The Linderstrøm-Lang Centre for Protein Science, Department of Biology, University of Copenhagen, Copenhagen, Denmark.
Department of Microbiology, Tumor and Cell Biology, Karolinska Institutet, Stockholm, Sweden.
Protein Sci. 2024 Aug;33(8):e5115. doi: 10.1002/pro.5115.

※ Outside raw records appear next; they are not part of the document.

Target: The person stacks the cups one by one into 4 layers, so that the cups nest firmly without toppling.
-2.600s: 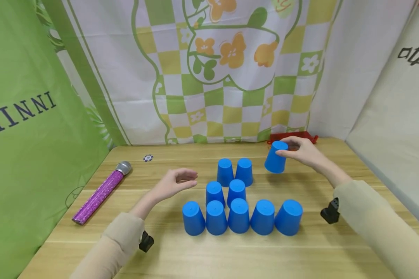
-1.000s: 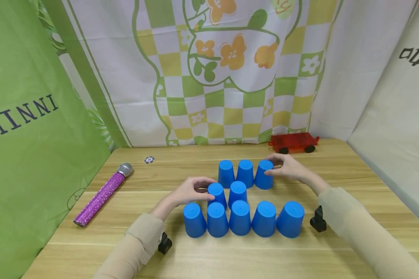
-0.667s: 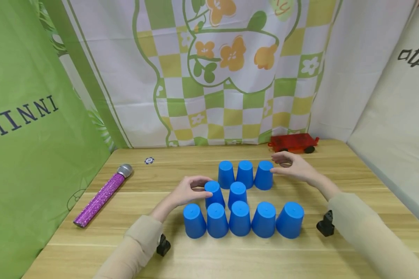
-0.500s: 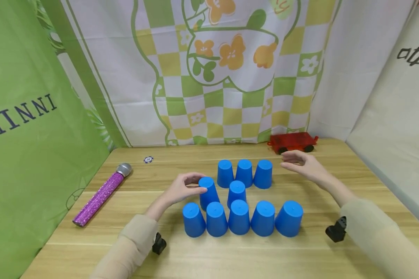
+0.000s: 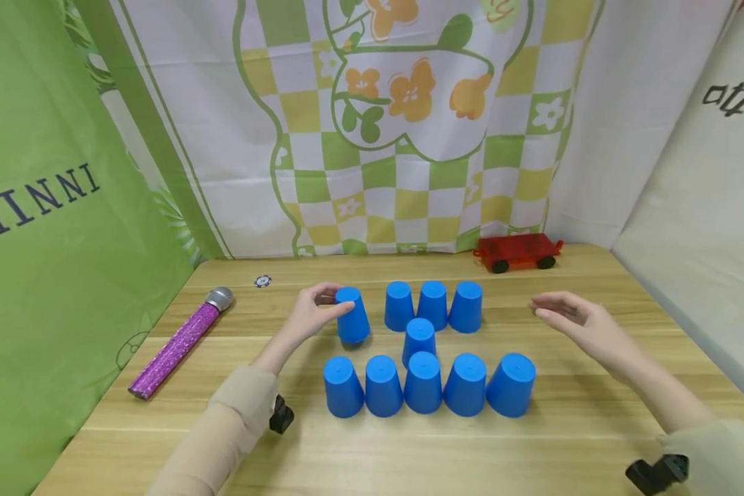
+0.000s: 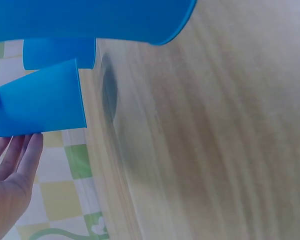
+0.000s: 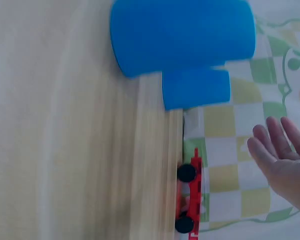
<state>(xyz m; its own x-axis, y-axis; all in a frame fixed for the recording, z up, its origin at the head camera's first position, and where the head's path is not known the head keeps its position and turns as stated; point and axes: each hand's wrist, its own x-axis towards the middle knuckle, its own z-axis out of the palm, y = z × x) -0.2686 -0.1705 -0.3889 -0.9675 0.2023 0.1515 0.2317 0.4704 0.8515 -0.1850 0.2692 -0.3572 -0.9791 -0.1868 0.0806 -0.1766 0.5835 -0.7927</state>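
Note:
My left hand [image 5: 310, 313] grips an upside-down blue cup [image 5: 352, 317] between thumb and fingers, left of the back row. In the left wrist view this cup [image 6: 40, 100] hangs tilted, a little off the table, with its shadow beside it. Three upside-down cups stand in the back row, among them a middle cup [image 5: 432, 306]. A single cup [image 5: 419, 341] stands in the middle, partly behind the front row. Several cups, among them a front-row cup [image 5: 384, 386], line the front. My right hand [image 5: 592, 331] hovers at the right with loosely bent fingers, holding nothing.
A red toy wagon [image 5: 518, 253] with black wheels stands at the back right edge of the wooden table [image 5: 446, 455]. A purple glittery microphone [image 5: 180, 348] lies at the left. A poker chip [image 5: 263, 281] lies at the back left. Printed cloths surround the table.
The right hand set a cup at the right end of the back row, released it and drew away right. The left hand took a middle-row cup and carried it back and left.

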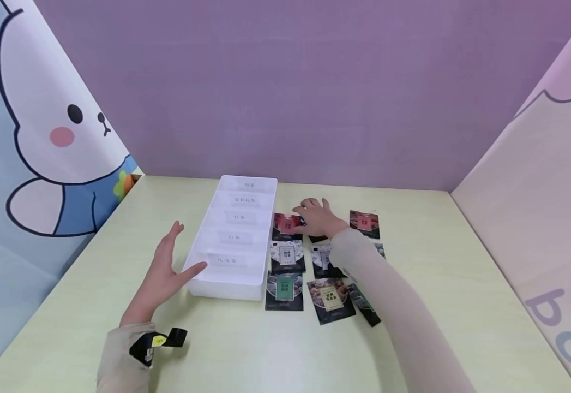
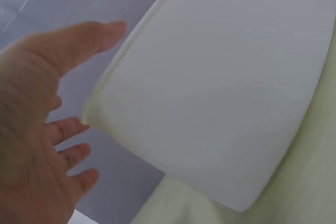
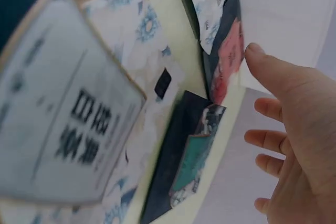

Gaussia luciferase (GLuc) is one of the most luminescent luciferases known and is widely used as a reporter in biochemistry and cell biology. During catalysis, GLuc undergoes inactivation by irreversible covalent modification. The mechanism by which GLuc generates luminescence and how it becomes inactivated are however not known. Here, we show that GLuc unlike other enzymes has an extensively disordered structure with a minimal hydrophobic core and no apparent binding pocket for the main substrate, coelenterazine. From an alanine scan, we identified two Arg residues required for light production. These residues separated with an average of about 22 Å and a major structural rearrangement is required if they are to interact with the substrate simultaneously. We furthermore show that in addition to coelenterazine, GLuc also can oxidize furimazine, however, in this case without production of light. Both substrates result in the formation of adducts with the enzyme, which eventually leads to enzyme inactivation. Our results demonstrate that a rigid protein structure and substrate-binding site are no prerequisites for high enzymatic activity and specificity. In addition to the increased understanding of enzymes in general, the findings will facilitate future improvement of GLuc as a reporter luciferase.
海肾荧光素酶(GLuc)是已知最亮的荧光素酶之一,被广泛用作生物化学和细胞生物学中的报告基因。在催化过程中,GLuc 会发生不可逆的共价修饰失活。然而,GLuc 产生发光的机制以及它是如何失活的尚不清楚。在这里,我们表明,GLuc 与其他酶不同,它具有广泛的无规卷曲结构,只有最小的疏水性核心,没有明显的结合口袋来容纳主要底物腔肠素。通过丙氨酸扫描,我们确定了产生光所需的两个 Arg 残基。这两个残基平均间隔约 22Å,如果它们要同时与底物相互作用,则需要进行重大的结构重排。此外,我们还表明,GLuc 除了可以氧化腔肠素外,还可以氧化呋咱,但在这种情况下不会产生光。两种底物都会与酶形成加合物,最终导致酶失活。我们的研究结果表明,刚性的蛋白质结构和底物结合位点不是高酶活性和特异性的先决条件。除了增加对一般酶的理解外,这些发现还将有助于未来改进 GLuc 作为报告基因荧光素酶。